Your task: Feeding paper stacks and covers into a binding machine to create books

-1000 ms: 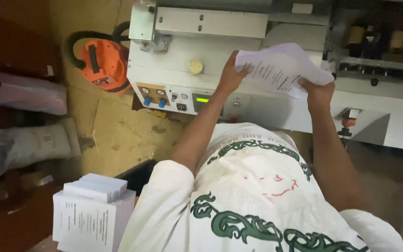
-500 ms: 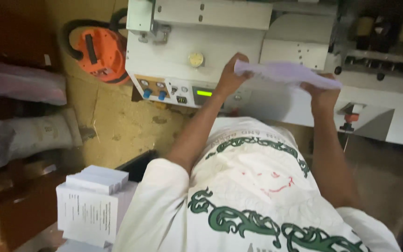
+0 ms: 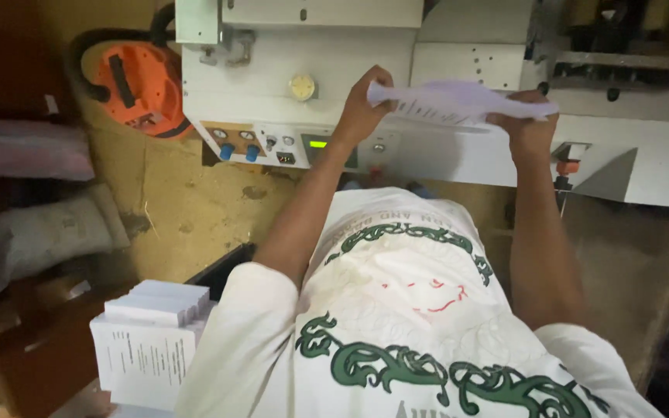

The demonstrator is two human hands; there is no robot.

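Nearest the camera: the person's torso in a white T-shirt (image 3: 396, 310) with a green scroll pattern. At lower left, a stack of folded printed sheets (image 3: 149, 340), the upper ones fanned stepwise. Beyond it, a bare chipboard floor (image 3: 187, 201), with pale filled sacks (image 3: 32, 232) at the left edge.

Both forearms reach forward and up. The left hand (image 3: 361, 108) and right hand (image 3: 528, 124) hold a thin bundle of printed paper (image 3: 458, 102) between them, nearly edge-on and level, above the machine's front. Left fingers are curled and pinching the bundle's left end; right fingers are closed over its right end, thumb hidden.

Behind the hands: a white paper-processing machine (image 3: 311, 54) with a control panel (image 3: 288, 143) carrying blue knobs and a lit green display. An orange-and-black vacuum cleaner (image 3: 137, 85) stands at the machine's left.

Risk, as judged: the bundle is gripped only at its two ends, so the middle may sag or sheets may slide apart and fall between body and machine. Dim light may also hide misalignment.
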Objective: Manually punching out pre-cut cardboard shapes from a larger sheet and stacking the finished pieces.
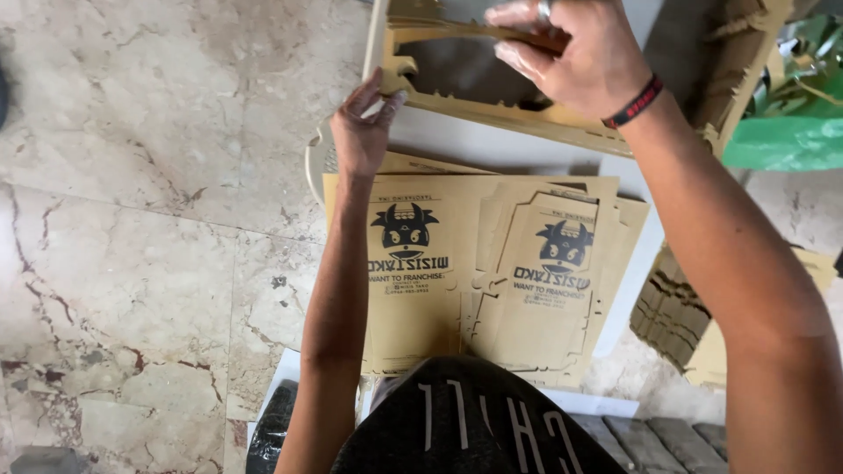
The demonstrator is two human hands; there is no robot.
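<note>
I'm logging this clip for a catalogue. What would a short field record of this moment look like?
Setting: marble floor, seen from above
Left hand: pinches the left edge of a punched-out cardboard sheet frame
Right hand: grips the same frame from above; red-and-black wristband
Below the hands: stack of flat printed brown box blanks on a white board
Right side: another cardboard stack, green plastic bag
</note>
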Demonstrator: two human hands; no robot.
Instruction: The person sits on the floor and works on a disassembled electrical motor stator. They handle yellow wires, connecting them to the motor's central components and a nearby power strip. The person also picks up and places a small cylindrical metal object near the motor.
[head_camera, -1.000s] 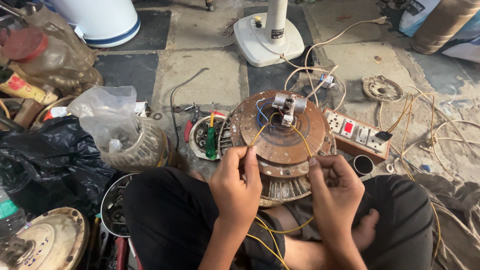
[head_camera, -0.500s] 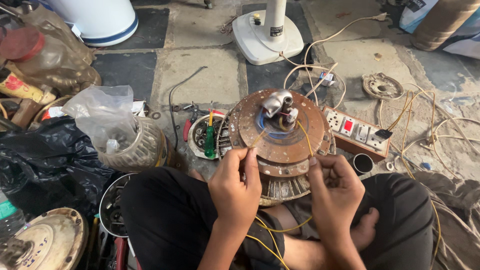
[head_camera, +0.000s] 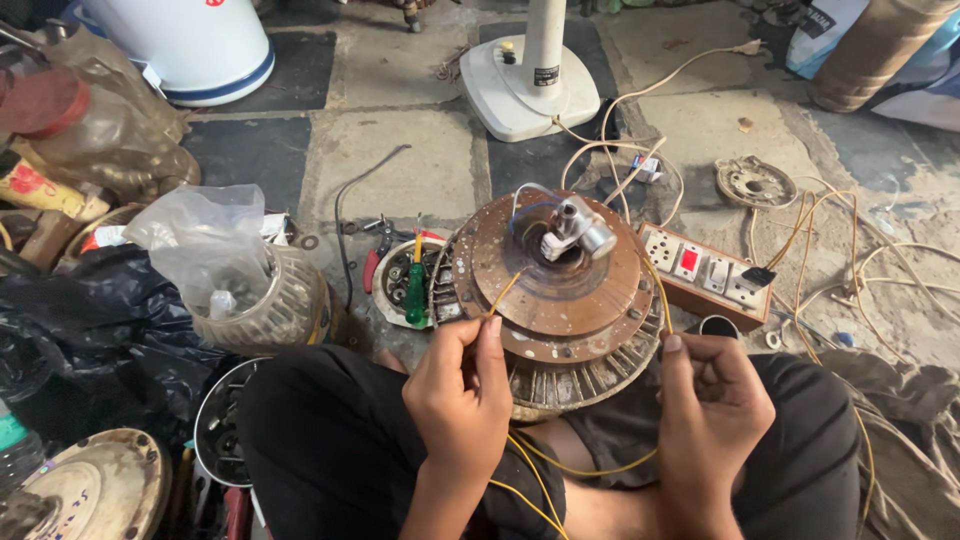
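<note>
Seen from the head camera, the left hand (head_camera: 462, 385) pinches a yellow wire (head_camera: 505, 291) between thumb and fingertips, its grip closed on the strand just in front of the rusty fan motor (head_camera: 560, 290), which rests between the person's knees on the stone floor (head_camera: 400, 160). Meanwhile the right hand (head_camera: 712, 395) is curled into a clenched grip on the other yellow strand, which runs up along the motor's right rim. Both strands loop down across the lap. A wooden switch board (head_camera: 700, 275) sits just right of the motor, a green-handled screwdriver (head_camera: 416, 290) in a small dish to its left. To handle this well, I judge both strands should stay lightly taut and apart, pulled evenly so neither snags on the rim.
</note>
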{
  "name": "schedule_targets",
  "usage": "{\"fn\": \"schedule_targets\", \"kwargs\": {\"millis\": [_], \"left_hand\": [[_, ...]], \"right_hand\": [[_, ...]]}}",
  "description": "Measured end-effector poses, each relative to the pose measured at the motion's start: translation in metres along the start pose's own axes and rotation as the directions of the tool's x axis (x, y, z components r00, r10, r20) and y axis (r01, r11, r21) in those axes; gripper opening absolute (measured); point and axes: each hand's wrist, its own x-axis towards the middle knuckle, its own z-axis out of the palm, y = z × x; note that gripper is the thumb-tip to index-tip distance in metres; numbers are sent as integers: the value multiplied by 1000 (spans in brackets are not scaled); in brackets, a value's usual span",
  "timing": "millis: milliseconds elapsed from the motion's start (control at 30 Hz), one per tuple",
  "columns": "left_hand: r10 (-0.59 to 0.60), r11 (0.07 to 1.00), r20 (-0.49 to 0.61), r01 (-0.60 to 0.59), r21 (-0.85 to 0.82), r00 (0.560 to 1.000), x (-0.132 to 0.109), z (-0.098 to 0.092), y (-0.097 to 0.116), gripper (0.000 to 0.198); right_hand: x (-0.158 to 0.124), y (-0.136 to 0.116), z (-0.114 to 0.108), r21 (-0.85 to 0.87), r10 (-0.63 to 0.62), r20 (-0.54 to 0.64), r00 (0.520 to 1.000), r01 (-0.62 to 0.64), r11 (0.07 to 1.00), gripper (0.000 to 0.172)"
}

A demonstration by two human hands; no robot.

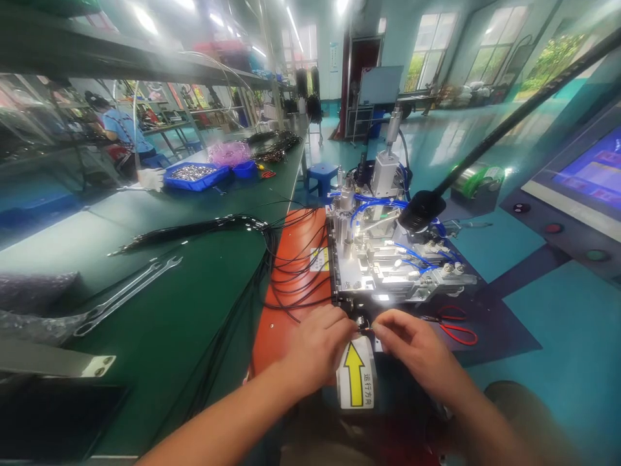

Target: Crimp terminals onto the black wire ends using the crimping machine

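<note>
My left hand (323,343) is closed in a pinch at the near edge of the metal machine (388,259), just above a label with a yellow arrow (356,375). Facing it from the right, my right hand (412,340) pinches with thumb and forefinger. A small dark piece with a shiny spot (363,325) shows between the fingertips, too small to name. Thin black cables (295,272) run over the orange panel (286,304) left of the machine. Beyond my right hand lies a red-handled tool (456,330).
On the green bench (208,285) lie a bundle of black cables (194,230), wrenches (130,294) and a blue tray (194,178) of small metal parts. A thick black arm (524,110) slants over the machine; a control screen (592,175) stands right. Another person (123,126) sits far left.
</note>
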Motion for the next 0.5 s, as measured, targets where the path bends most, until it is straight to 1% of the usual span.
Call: {"fn": "schedule_targets", "kwargs": {"millis": [167, 233, 400, 500], "left_hand": [[-13, 1000, -5, 13, -22, 1000, 0, 0, 2, 15], [-15, 999, -9, 15, -29, 1000, 0, 0, 1, 14], [-6, 999, 18, 7, -51, 1000, -1, 0, -1, 13], [-7, 998, 17, 8, -58, 1000, -1, 1, -3, 12]], "right_hand": [[1, 5, 1, 121, -2, 9, 1000, 1, 993, 24], [2, 6, 1, 137, -13, 9, 1000, 12, 991, 24], [2, 4, 1, 59, -52, 2, 999, 52, 997, 20], [3, 3, 2, -1, -73, -6, 997, 73, 997, 18]]}}
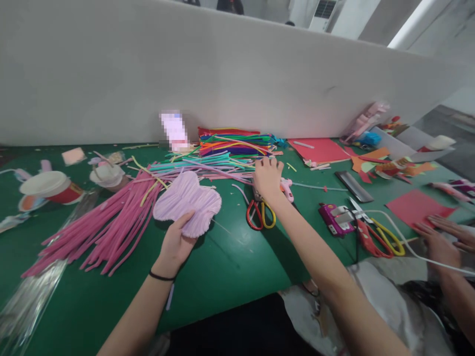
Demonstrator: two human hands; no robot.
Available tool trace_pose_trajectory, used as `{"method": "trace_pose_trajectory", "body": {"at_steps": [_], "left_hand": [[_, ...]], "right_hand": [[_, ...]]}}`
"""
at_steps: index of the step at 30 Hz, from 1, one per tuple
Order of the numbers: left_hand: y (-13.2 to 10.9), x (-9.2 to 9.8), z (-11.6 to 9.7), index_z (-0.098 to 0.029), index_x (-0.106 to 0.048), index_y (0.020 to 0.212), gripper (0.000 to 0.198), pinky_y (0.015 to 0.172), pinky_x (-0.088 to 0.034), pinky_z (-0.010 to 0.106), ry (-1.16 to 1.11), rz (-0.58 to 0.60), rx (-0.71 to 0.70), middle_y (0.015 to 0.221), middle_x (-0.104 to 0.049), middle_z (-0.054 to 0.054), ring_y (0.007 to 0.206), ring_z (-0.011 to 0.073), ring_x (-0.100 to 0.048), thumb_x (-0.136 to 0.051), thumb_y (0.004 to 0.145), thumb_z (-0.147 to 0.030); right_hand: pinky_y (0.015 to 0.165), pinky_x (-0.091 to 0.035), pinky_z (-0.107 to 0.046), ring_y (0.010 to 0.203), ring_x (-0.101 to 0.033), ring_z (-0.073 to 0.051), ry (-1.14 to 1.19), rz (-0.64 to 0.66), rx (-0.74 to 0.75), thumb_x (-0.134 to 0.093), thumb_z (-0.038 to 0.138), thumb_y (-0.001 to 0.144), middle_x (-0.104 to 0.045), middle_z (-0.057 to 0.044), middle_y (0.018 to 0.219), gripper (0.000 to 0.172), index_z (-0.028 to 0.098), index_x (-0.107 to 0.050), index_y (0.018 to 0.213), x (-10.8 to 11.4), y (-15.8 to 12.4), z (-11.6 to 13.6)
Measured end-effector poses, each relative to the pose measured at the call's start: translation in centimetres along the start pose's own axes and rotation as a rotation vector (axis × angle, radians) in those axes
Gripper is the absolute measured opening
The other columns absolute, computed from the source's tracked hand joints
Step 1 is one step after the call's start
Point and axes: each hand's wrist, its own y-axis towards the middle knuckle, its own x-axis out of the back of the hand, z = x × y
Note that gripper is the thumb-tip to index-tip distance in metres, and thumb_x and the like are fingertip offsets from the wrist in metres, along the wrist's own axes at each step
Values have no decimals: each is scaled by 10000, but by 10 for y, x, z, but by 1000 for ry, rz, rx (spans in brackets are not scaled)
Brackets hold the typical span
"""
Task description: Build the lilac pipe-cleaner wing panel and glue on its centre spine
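My left hand (178, 247) grips the lower edge of a lilac butterfly-shaped piece (187, 202) with a ribbed, fuzzy surface, thumb on top. A thin thread trails from its right side. Farther forward, my right hand (267, 177) reaches down with bent fingers; what lies under them is hidden. Right beside it is a pink glue gun (287, 190), partly covered by the hand. Just below the hand are the red and yellow handles of scissors (261, 215), their blades out of sight. Loose lilac and teal pipe cleaners (211, 162) lie behind the butterfly piece.
Pink pipe cleaners (107, 222) spread at left, near a paper cup (52, 188). Colourful bundles (233, 143) and a blurred phone (174, 131) stand by the partition (222, 69). At right are a purple power strip (336, 220), more scissors (374, 232) and another person's hands (441, 240).
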Motion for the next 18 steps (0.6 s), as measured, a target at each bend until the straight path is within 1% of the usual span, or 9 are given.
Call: {"method": "trace_pose_trajectory", "body": {"at_steps": [2,4,5,6,8,11,13,16,18], "left_hand": [[-1,0,1,-92,-660,1174,382,701,-635,288,8,4,11,1062,-740,142,854,233,-738,-584,810,-8],[-1,-1,2,-94,-661,1175,388,690,-633,277,12,6,7,1055,-743,138,843,227,-739,-584,805,-3],[-1,0,2,-93,-664,1168,386,687,-632,271,10,4,3,1044,-746,135,833,222,-740,-585,803,0],[0,0,2,-90,-669,1157,377,686,-631,265,9,2,0,1031,-750,131,823,217,-741,-585,801,2],[0,0,3,-80,-681,1128,350,687,-627,254,19,3,-4,1016,-754,128,812,207,-741,-589,801,3],[0,0,4,-75,-686,1120,350,711,-622,243,40,8,-18,1025,-754,132,827,205,-741,-601,790,9],[-1,-1,3,-80,-678,1146,381,762,-620,264,45,13,-21,1039,-751,137,865,221,-739,-603,784,10],[-4,-4,3,-99,-669,1176,426,845,-607,310,54,11,-40,1043,-751,133,920,246,-731,-610,770,13],[-6,-5,4,-118,-664,1190,459,884,-594,318,61,13,-71,1050,-751,124,965,252,-720,-624,754,19]], "right_hand": [[809,-425,-362,993,-597,-268,43,133,-59,-411,242,943,-617,-202,1156,339,95,-602,1181,15,-16,-2],[732,-449,-338,936,-647,-276,21,362,-92,-457,320,934,-669,-203,1031,335,93,-638,1101,24,-37,-1],[713,-457,-331,938,-659,-283,5,477,-88,-508,333,908,-682,-197,1020,315,108,-655,1072,26,-48,0],[684,-461,-323,911,-674,-288,3,542,-84,-577,345,867,-696,-187,999,289,120,-679,1018,26,-58,0],[647,-462,-312,883,-689,-293,1,612,-77,-651,344,811,-711,-175,981,274,128,-697,973,23,-74,0],[633,-453,-301,868,-694,-276,4,618,-51,-637,313,811,-719,-171,973,263,131,-699,989,20,-83,-8],[670,-453,-316,904,-680,-285,-4,593,-31,-624,289,801,-717,-184,954,263,116,-700,984,21,-84,-16],[825,-430,-407,1025,-616,-342,-56,449,30,-594,282,799,-713,-202,903,264,88,-705,940,24,-87,-27],[946,-352,-504,1070,-575,-365,-107,355,65,-571,253,798,-713,-204,883,245,86,-703,919,24,-93,-32]]}}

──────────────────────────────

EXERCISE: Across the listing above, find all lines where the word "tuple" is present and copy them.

YOUR SOLUTION:
  "timing": "millis: milliseconds elapsed from the motion's start (control at 30 Hz), one per tuple",
at_steps: index of the step at 30 Hz, from 1, one per tuple

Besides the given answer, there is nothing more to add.